Intitulado Volume 1, Arquivos, 1985-1995, Ciani é visto percorrendo as ruas da cidade de Nova York durante o Orgulho, onde cenas elétricas de alegria e protesto entraram em foco. Consciente observador-participante, Siani misturou relatos e imagens com olhar conhecedor e coração amoroso, abraçando todos os companheiros que saíram às ruas para trabalhar. Aqui, Church Ladies for Choice, Lesbians for Patsy Cline, Radical Faeries3 e Dykes on Bikes incendiaram a Quinta Avenida, enquanto lendas LGBTQ+ como Marsha P. Johnson e Sylvia Rivera se misturam com uma multidão incrível de drag queens, veteranos militares e cowboys dançarinos.

Mas, como Cianni sabia muito bem, este momento de libertação colectiva foi um dos 365. O dia em que a AIDS foi combatida. Ao longo do Volume 1, ele cria uma linha do tempo complexa que inclui atividades queer, a leiCrime, ciência, saúde, mídia, cultura pop, esportes e artes plásticas – cada um deles uma pedra de toque que revela a profundidade de sua política pessoal. Igualmente virtuoso, Ciani criou uma série de colagens especificamente para o livro, preservando cuidadosamente jornais, revistas, projetos de resistência de Gran Fury e apelos à ação do Act Up como contexto para o cenário político da época.

O trabalho de Cianni é caracterizado por sua posição como alguém de dentro, contando a história conforme ela é vivida com partes iguais de coragem e graça. Enquanto o Volume 1 está repleto de cenas de alta energia da vida pública, o Volume 2, intitulado Journal: 1985-2001, é uma meditação tranquila e reflexiva extraída de escritos pessoais e fotografias íntimas relacionadas com as suas experiências com o VIH e a perda de entes queridos, incluindo Scott devido à SIDA. É aqui, nessas passagens profundamente pessoais, que encontramos palavras pesadas demais para serem faladas em voz alta e começamos a entender por que essas imagens ficaram trancadas durante anos.

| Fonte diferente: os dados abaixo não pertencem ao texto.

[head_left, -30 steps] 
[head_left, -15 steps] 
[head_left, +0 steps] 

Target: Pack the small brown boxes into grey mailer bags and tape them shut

“A parte difícil foi ler meus diários. Foi um inferno. Eu estava uma bagunça”, diz Siyani. “Escrever era uma forma de processar o trauma diariamente, de colocá-lo no papel para que eu pudesse entender essas coisas e deixá-las ir – mas a experiência de passar por tudo isso, vivenciar o HIV/AIDS com amigos, amantes e comigo mesmo foi uma coisa muito difícil.”

Neste volume vemos a SIDA a perseguir uma geração de jovens, engolindo os seus corpos e atiçando as chamas da rebelião. Diante do abandono, eles se uniram e lutaram, recusando-se a permitir que até mesmo uma morte fosse em vão. Cianni elaborou seus diários com amor e olhar inabalável, permitindo-nos ver momentos de profunda vulnerabilidade, perda e cura. “Ser queer é em si um ato de resistência política”, diz Siani. “Espero que as gerações mais jovens vejam que o empoderamento pode advir do exercício da sua própria vontade e da decisão sobre a direção da sua saúde”.

Arquivo/Diário: 1985-1995/2001 de Vincent Cianni é publicado pela Daylight Books e foi lançado hoje.